Aim of the exercise: Below are several records. Retype exactly those lines running from the one with "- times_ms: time" through the one with "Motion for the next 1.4", end lines included, and no others.

Dataset entries:
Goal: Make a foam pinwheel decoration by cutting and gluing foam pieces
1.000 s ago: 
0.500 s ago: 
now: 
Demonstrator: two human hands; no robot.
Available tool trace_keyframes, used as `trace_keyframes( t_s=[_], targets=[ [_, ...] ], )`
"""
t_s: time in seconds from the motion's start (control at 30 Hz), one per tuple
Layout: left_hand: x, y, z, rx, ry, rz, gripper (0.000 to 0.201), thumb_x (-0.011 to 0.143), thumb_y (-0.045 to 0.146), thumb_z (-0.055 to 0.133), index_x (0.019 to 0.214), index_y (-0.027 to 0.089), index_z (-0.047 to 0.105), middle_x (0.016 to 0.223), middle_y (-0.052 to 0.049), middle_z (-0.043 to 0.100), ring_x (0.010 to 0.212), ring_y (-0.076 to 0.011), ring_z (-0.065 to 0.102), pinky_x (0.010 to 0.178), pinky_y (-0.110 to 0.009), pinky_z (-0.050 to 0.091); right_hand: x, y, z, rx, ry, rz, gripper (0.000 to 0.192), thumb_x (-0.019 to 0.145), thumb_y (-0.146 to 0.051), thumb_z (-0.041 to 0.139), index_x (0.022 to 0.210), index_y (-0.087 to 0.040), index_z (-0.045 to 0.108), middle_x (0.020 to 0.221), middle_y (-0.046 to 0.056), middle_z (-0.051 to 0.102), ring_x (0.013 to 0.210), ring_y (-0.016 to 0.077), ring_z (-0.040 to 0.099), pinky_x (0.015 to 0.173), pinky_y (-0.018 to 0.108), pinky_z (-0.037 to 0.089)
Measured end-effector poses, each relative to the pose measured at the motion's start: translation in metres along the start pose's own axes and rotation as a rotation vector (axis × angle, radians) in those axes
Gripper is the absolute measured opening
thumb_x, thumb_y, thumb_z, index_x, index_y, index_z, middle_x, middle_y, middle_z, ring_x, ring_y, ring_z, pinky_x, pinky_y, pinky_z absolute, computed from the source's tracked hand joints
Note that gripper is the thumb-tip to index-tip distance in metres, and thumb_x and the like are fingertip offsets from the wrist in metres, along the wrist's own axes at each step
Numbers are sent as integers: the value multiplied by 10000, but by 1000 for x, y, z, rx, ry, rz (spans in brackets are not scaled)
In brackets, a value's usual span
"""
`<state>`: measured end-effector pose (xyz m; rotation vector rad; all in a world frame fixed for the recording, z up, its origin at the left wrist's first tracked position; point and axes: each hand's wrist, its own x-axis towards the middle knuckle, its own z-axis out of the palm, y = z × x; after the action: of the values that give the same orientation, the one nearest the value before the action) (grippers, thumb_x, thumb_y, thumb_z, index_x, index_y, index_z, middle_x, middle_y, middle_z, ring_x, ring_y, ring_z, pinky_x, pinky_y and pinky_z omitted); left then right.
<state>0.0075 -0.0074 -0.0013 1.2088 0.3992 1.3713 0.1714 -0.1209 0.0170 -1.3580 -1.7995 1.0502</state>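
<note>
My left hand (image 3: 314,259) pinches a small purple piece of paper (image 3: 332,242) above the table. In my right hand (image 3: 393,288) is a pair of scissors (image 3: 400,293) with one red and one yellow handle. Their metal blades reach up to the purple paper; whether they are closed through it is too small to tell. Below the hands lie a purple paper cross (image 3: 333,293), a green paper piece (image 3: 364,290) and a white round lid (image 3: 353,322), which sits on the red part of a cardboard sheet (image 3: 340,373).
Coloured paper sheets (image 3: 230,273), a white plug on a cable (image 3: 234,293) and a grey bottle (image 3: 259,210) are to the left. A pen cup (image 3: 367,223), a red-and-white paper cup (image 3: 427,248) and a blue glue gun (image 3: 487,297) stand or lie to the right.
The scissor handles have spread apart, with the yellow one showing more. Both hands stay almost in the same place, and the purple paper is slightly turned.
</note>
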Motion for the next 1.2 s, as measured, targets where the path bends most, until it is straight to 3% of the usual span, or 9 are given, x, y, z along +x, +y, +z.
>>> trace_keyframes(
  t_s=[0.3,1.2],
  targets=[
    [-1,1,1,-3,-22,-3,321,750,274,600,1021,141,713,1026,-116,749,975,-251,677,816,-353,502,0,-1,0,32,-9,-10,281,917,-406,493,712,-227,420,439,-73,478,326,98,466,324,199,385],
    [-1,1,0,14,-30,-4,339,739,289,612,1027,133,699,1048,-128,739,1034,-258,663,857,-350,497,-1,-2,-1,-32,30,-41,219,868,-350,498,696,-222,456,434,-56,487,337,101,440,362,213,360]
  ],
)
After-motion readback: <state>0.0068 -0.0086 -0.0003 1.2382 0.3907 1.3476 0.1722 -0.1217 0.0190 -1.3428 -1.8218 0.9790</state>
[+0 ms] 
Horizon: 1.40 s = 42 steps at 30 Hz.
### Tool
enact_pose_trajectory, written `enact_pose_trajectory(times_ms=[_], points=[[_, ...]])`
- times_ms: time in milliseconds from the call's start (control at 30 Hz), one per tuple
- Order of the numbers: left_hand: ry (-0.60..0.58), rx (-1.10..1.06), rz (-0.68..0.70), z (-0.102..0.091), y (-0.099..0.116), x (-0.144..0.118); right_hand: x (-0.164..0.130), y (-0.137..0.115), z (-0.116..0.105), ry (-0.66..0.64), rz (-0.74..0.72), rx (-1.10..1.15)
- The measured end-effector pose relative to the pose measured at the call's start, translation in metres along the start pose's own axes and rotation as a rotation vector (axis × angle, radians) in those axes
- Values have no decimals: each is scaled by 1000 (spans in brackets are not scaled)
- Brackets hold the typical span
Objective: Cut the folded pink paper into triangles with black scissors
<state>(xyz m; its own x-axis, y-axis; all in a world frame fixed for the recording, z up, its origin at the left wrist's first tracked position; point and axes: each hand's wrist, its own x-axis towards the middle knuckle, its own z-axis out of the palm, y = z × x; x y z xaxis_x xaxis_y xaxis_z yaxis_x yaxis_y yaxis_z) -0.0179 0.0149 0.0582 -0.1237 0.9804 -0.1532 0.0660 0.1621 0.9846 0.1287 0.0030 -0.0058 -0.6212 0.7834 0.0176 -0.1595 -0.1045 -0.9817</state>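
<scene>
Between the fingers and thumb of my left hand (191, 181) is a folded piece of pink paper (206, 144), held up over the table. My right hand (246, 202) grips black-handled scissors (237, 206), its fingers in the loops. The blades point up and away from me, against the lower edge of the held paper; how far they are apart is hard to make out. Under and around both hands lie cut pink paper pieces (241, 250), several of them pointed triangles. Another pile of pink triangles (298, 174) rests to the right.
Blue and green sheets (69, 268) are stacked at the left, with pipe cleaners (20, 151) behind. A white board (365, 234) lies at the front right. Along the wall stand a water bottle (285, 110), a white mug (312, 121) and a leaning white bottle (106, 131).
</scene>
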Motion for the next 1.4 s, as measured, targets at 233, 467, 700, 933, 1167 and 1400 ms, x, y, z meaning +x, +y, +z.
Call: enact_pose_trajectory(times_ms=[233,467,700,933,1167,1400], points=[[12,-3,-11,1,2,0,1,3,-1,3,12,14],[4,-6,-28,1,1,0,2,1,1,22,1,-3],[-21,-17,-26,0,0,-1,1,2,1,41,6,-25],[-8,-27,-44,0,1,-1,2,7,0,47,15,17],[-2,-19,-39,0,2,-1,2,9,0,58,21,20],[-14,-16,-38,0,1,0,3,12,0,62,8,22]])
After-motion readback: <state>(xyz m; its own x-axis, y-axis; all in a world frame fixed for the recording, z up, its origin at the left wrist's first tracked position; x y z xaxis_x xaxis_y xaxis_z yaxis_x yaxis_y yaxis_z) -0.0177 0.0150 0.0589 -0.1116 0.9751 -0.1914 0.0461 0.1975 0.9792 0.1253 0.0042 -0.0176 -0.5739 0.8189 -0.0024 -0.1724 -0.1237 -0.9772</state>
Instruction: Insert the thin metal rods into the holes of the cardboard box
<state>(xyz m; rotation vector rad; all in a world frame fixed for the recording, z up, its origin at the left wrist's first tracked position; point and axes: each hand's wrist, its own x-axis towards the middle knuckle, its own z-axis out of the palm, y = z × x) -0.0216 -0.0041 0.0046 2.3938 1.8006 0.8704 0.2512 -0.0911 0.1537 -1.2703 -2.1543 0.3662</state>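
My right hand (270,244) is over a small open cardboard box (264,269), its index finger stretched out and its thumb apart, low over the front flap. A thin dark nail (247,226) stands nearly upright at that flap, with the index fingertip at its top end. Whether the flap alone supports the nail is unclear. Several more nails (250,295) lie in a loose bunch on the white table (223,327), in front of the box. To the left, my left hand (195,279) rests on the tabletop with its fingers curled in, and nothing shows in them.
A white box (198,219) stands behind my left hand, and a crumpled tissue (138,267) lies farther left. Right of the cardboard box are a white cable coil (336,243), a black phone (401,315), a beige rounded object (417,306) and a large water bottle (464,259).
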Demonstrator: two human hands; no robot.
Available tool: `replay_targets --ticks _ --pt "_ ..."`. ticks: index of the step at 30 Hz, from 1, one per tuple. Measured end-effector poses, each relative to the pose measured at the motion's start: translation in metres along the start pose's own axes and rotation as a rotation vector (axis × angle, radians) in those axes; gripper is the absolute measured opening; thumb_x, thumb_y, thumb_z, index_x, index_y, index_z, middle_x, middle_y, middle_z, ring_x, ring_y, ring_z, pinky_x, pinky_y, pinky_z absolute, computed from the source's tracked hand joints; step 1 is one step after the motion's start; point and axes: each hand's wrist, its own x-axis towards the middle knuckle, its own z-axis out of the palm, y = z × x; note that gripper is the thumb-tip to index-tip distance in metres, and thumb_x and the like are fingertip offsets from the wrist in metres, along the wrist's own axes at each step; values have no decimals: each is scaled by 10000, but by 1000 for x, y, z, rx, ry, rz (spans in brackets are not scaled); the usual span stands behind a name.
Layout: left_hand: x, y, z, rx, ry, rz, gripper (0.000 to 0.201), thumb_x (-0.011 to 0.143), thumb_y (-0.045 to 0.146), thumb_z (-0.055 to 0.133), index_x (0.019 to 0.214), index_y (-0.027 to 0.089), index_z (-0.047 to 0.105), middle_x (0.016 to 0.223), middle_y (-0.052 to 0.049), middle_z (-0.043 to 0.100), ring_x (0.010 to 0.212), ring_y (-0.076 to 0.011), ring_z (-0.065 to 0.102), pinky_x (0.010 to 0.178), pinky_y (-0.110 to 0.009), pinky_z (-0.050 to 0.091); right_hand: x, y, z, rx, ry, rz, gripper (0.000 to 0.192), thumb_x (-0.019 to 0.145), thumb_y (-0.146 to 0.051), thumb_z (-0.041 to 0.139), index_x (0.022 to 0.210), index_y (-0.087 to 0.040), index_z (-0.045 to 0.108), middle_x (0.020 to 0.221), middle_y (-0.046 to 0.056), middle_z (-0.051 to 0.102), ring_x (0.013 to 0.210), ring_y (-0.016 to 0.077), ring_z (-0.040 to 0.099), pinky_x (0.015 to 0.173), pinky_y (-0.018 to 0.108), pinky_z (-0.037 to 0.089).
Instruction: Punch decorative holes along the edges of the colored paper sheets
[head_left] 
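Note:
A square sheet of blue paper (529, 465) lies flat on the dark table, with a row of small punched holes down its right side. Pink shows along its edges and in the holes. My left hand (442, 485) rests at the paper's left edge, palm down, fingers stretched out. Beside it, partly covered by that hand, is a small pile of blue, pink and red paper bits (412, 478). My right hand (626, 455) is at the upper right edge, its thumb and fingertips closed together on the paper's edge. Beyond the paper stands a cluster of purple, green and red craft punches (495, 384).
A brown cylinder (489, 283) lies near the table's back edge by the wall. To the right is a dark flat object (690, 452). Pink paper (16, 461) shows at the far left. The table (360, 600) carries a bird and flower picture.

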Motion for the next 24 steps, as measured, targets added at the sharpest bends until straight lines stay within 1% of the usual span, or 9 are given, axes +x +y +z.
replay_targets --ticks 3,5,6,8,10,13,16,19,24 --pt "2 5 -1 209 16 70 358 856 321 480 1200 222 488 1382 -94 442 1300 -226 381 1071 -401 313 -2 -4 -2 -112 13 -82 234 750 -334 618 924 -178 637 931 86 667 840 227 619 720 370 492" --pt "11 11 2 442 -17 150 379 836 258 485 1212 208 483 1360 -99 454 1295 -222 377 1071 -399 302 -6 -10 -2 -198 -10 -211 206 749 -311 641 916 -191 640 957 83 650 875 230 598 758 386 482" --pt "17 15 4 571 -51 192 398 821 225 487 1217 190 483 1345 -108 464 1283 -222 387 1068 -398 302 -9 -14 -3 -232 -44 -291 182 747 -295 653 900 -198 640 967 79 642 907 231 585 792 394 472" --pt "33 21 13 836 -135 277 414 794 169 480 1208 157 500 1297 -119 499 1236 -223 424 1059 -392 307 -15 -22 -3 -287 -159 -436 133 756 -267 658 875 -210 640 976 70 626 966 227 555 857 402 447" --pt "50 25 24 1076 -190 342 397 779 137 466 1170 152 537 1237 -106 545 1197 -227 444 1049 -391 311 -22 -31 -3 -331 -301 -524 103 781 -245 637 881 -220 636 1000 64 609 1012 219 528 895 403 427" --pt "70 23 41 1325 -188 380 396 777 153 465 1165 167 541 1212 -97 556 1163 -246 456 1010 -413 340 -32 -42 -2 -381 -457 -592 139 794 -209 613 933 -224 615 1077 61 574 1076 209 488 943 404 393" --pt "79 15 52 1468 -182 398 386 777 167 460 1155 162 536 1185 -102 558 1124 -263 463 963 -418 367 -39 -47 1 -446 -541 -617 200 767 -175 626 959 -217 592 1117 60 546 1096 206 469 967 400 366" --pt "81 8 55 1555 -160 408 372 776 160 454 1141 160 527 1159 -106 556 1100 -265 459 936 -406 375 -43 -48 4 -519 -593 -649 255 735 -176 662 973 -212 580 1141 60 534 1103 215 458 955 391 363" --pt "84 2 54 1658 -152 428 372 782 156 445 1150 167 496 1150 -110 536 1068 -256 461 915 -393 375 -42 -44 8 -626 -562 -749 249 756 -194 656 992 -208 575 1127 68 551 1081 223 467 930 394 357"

Output:
- times_ms: time in milliseconds from the call's start (control at 30 Hz), one per tuple
- Order of the numbers: left_hand: ry (-0.60..0.58), rx (-1.10..1.06), rz (-0.68..0.70), z (-0.102..0.091), y (-0.099..0.116), x (-0.144..0.118); right_hand: x (-0.164..0.130), y (-0.137..0.115), z (-0.116..0.105), ry (-0.66..0.64), rz (-0.74..0.72), rx (-1.10..1.15)
- The measured end-effector pose relative to the pose measured at the call's start, translation in metres along the start pose's own axes and rotation as a rotation vector (axis × angle, radians) in those axes
- Values have no decimals: each is scaled by 1000 (spans in brackets are not scaled)
- Brackets hold the typical span
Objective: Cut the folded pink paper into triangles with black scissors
<state>(xyz m; its own x-axis, y-axis; all in a world frame fixed for the recording, z up, its origin at the left wrist's first tracked position; point and axes: each hand's wrist, its own x-axis towards the middle knuckle, its own z-axis out of the palm, y = z × x; x y z xaxis_x xaxis_y xaxis_z yaxis_x yaxis_y yaxis_z) -0.0179 0.0149 0.0582 -0.1237 0.9804 -0.1532 0.0660 0.1621 0.9846 0.1287 0.0030 -0.0058 -0.6212 0.7834 0.0176 -0.1595 -0.1045 -0.9817</state>
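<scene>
Between the fingers and thumb of my left hand (191, 181) is a folded piece of pink paper (206, 144), held up over the table. My right hand (246, 202) grips black-handled scissors (237, 206), its fingers in the loops. The blades point up and away from me, against the lower edge of the held paper; how far they are apart is hard to make out. Under and around both hands lie cut pink paper pieces (241, 250), several of them pointed triangles. Another pile of pink triangles (298, 174) rests to the right.
Blue and green sheets (69, 268) are stacked at the left, with pipe cleaners (20, 151) behind. A white board (365, 234) lies at the front right. Along the wall stand a water bottle (285, 110), a white mug (312, 121) and a leaning white bottle (106, 131).
</scene>
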Motion for the next 1.4 s, as measured, targets at 233, 467, 700, 933, 1167 and 1400 ms, x, y, z meaning +x, +y, +z.

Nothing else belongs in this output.